/---

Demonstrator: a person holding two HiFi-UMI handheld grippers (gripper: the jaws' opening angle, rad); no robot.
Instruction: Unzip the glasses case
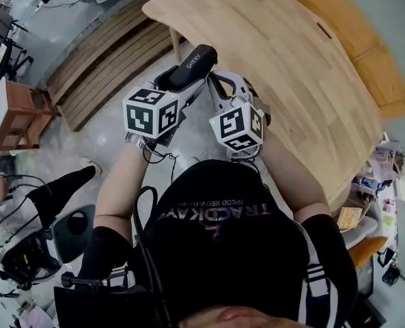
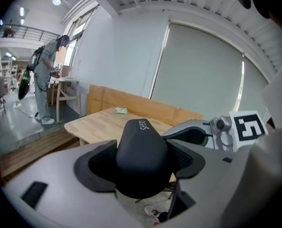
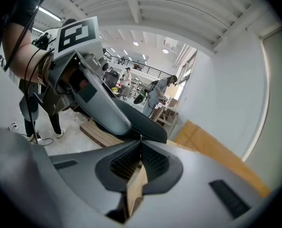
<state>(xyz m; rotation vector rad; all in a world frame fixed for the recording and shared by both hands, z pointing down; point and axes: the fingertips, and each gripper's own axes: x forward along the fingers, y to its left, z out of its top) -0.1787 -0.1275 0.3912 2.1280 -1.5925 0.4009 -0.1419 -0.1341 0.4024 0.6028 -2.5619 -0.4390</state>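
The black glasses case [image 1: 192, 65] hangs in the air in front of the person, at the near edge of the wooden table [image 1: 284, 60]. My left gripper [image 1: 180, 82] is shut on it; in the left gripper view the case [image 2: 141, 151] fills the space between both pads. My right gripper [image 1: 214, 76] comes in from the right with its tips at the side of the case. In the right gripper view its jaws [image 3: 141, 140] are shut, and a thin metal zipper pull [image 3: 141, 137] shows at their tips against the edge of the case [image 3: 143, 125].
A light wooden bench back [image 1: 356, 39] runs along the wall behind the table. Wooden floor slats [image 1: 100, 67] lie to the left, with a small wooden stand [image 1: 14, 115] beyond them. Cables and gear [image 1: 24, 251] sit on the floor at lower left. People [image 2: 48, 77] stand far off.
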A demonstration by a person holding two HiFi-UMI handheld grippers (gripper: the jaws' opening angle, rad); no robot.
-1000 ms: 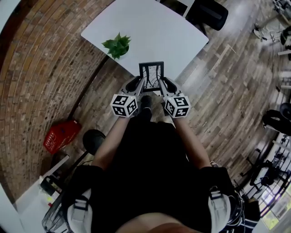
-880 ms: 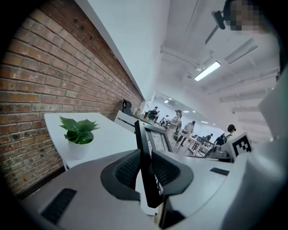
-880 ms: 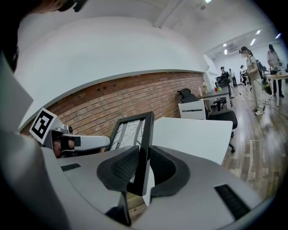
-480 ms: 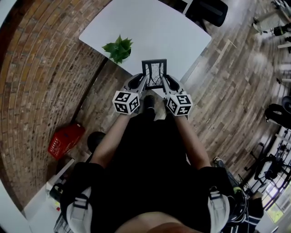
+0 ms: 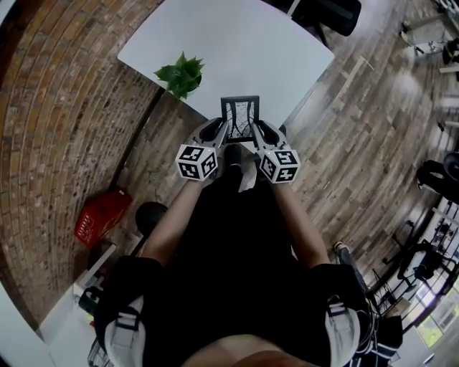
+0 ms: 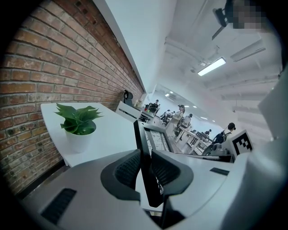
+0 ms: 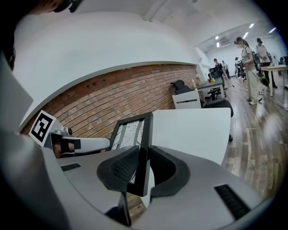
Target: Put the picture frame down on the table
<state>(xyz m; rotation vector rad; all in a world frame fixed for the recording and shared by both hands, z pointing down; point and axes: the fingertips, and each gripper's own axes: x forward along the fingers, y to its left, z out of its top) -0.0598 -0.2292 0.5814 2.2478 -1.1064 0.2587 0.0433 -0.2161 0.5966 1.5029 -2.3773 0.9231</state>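
Note:
A black picture frame [image 5: 239,118] with a pale line drawing is held upright in the air at the near edge of the white table [image 5: 237,50]. My left gripper [image 5: 224,131] is shut on the frame's left side bar [image 6: 143,152]. My right gripper [image 5: 254,130] is shut on its right side bar [image 7: 145,143]. In the left gripper view the dark ribbed pads [image 6: 128,168] press against the bar from both sides. The right gripper view shows its own pads [image 7: 125,166] clamped the same way. The frame's lower edge is hidden behind the grippers.
A small green plant in a white pot [image 5: 181,75] stands on the table near its left edge [image 6: 78,128]. A brick wall [image 5: 64,107] runs along the left. A red basket [image 5: 100,215] lies on the floor. A black chair [image 5: 330,14] stands beyond the table.
Both grippers and the frame keep the same hold. The view has shifted slightly, so the table and plant sit a little further left and up than a second ago.

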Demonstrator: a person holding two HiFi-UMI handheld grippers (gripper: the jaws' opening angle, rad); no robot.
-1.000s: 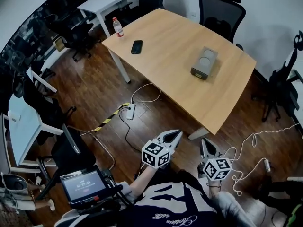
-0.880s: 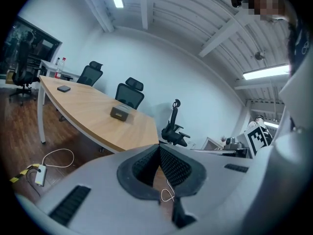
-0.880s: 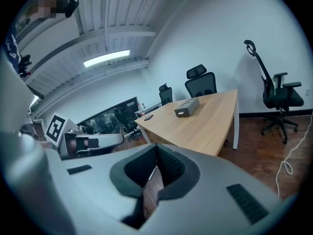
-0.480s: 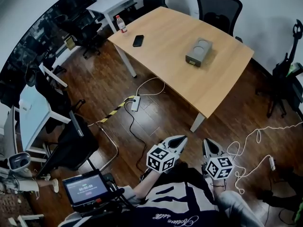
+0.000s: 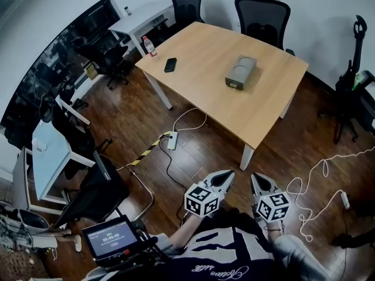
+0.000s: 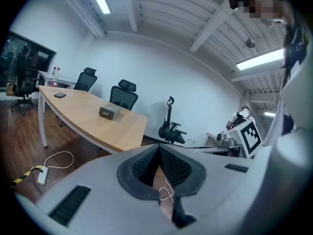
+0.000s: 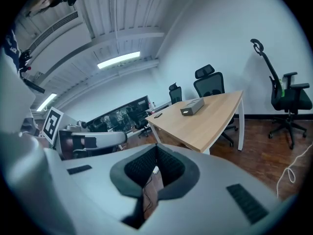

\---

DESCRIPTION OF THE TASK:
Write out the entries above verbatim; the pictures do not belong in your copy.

EXERCISE RESULT:
Demonstrator: a person holding two HiFi-UMI handheld grippers (gripper: the jaws' opening angle, rad); no robot.
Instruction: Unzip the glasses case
<state>(xyz m; rotation vector rad; all in a world frame fixed for the recording and shared by both hands, z pointing down; point and axes: the fingertips, and each gripper's own axes: x forward along the fingers, y to its left, z out of its top) -0.1787 -0.1275 0.3912 2.1280 -1.5925 0.4009 -0.1419 -0.1341 0.4024 0.6028 -2.5619 -0.4390</state>
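The black glasses case [image 1: 192, 65] hangs in the air in front of the person, at the near edge of the wooden table [image 1: 284, 60]. My left gripper [image 1: 180, 82] is shut on it; in the left gripper view the case [image 2: 141, 151] fills the space between both pads. My right gripper [image 1: 214, 76] comes in from the right with its tips at the side of the case. In the right gripper view its jaws [image 3: 141, 140] are shut, and a thin metal zipper pull [image 3: 141, 137] shows at their tips against the edge of the case [image 3: 143, 125].
A light wooden bench back [image 1: 356, 39] runs along the wall behind the table. Wooden floor slats [image 1: 100, 67] lie to the left, with a small wooden stand [image 1: 14, 115] beyond them. Cables and gear [image 1: 24, 251] sit on the floor at lower left. People [image 2: 48, 77] stand far off.
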A demonstration by a person holding two HiFi-UMI handheld grippers (gripper: the jaws' opening angle, rad); no robot.
-1000 ms: 
-880 ms: 
-880 ms: 
-480 ms: 
+0 ms: 
+0 ms: 
+0 ms: 
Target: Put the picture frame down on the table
<state>(xyz m; rotation vector rad; all in a world frame fixed for the recording and shared by both hands, z pointing down; point and axes: the fingertips, and each gripper's own axes: x forward along the fingers, y to its left, z out of its top) -0.0598 -0.2292 0.5814 2.2478 -1.1064 0.2587 0.0433 -0.2161 0.5966 1.5029 -2.3773 0.9231</state>
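Note:
A black picture frame [image 5: 239,118] with a pale line drawing is held upright in the air at the near edge of the white table [image 5: 237,50]. My left gripper [image 5: 224,131] is shut on the frame's left side bar [image 6: 143,152]. My right gripper [image 5: 254,130] is shut on its right side bar [image 7: 145,143]. In the left gripper view the dark ribbed pads [image 6: 128,168] press against the bar from both sides. The right gripper view shows its own pads [image 7: 125,166] clamped the same way. The frame's lower edge is hidden behind the grippers.
A small green plant in a white pot [image 5: 181,75] stands on the table near its left edge [image 6: 78,128]. A brick wall [image 5: 64,107] runs along the left. A red basket [image 5: 100,215] lies on the floor. A black chair [image 5: 330,14] stands beyond the table.
Both grippers and the frame keep the same hold. The view has shifted slightly, so the table and plant sit a little further left and up than a second ago.
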
Demonstrator: a person holding two HiFi-UMI handheld grippers (gripper: the jaws' opening angle, rad); no robot.
-1.000s: 
-0.880s: 
-0.880s: 
-0.480s: 
+0.000s: 
+0.000s: 
+0.000s: 

There is no more to this exercise.